# Your instructions
Copy the whole listing below exactly.

# Data block

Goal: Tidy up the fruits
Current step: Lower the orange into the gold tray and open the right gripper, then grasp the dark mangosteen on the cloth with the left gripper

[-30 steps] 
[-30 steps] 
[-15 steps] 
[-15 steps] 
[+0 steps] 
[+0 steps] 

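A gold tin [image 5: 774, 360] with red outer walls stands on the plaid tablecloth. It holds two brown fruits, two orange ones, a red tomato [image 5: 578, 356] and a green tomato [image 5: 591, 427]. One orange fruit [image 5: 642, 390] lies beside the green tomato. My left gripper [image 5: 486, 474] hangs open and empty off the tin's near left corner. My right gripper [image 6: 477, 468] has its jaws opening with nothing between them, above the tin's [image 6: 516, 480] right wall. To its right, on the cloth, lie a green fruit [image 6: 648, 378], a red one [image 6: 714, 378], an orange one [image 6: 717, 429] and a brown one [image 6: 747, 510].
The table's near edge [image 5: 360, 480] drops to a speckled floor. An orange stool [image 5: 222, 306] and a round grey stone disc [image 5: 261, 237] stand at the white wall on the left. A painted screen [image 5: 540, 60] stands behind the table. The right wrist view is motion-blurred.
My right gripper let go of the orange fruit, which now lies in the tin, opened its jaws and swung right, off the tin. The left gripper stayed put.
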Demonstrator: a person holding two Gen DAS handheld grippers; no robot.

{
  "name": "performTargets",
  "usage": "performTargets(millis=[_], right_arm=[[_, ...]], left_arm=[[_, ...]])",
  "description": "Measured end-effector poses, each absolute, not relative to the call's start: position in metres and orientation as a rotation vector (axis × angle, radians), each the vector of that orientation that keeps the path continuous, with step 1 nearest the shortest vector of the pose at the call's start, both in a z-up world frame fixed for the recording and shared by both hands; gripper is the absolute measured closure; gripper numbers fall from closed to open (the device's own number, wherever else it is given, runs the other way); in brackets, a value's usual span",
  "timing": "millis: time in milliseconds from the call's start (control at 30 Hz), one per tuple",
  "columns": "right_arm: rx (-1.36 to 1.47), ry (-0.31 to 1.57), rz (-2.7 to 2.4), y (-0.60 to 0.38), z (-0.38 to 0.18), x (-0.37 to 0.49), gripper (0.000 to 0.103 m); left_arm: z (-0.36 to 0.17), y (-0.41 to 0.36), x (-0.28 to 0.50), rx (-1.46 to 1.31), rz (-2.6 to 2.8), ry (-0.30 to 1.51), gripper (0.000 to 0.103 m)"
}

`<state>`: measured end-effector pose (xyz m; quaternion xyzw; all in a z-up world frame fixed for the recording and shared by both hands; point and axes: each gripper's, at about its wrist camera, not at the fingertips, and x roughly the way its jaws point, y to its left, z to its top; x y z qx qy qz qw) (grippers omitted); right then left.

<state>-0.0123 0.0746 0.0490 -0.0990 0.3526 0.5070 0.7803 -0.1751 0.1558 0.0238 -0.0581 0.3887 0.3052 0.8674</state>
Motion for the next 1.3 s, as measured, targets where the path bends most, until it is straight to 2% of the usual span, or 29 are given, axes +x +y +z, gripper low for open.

# Finished task
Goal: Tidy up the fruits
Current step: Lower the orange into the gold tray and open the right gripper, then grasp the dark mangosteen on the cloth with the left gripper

[-30 steps] 
[-30 steps] 
[-15 steps] 
[-15 steps] 
[+0 steps] 
[+0 steps] 

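A gold tin [image 5: 774, 360] with red outer walls stands on the plaid tablecloth. It holds two brown fruits, two orange ones, a red tomato [image 5: 578, 356] and a green tomato [image 5: 591, 427]. One orange fruit [image 5: 642, 390] lies beside the green tomato. My left gripper [image 5: 486, 474] hangs open and empty off the tin's near left corner. My right gripper [image 6: 477, 468] has its jaws opening with nothing between them, above the tin's [image 6: 516, 480] right wall. To its right, on the cloth, lie a green fruit [image 6: 648, 378], a red one [image 6: 714, 378], an orange one [image 6: 717, 429] and a brown one [image 6: 747, 510].
The table's near edge [image 5: 360, 480] drops to a speckled floor. An orange stool [image 5: 222, 306] and a round grey stone disc [image 5: 261, 237] stand at the white wall on the left. A painted screen [image 5: 540, 60] stands behind the table. The right wrist view is motion-blurred.
My right gripper let go of the orange fruit, which now lies in the tin, opened its jaws and swung right, off the tin. The left gripper stayed put.
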Demonstrator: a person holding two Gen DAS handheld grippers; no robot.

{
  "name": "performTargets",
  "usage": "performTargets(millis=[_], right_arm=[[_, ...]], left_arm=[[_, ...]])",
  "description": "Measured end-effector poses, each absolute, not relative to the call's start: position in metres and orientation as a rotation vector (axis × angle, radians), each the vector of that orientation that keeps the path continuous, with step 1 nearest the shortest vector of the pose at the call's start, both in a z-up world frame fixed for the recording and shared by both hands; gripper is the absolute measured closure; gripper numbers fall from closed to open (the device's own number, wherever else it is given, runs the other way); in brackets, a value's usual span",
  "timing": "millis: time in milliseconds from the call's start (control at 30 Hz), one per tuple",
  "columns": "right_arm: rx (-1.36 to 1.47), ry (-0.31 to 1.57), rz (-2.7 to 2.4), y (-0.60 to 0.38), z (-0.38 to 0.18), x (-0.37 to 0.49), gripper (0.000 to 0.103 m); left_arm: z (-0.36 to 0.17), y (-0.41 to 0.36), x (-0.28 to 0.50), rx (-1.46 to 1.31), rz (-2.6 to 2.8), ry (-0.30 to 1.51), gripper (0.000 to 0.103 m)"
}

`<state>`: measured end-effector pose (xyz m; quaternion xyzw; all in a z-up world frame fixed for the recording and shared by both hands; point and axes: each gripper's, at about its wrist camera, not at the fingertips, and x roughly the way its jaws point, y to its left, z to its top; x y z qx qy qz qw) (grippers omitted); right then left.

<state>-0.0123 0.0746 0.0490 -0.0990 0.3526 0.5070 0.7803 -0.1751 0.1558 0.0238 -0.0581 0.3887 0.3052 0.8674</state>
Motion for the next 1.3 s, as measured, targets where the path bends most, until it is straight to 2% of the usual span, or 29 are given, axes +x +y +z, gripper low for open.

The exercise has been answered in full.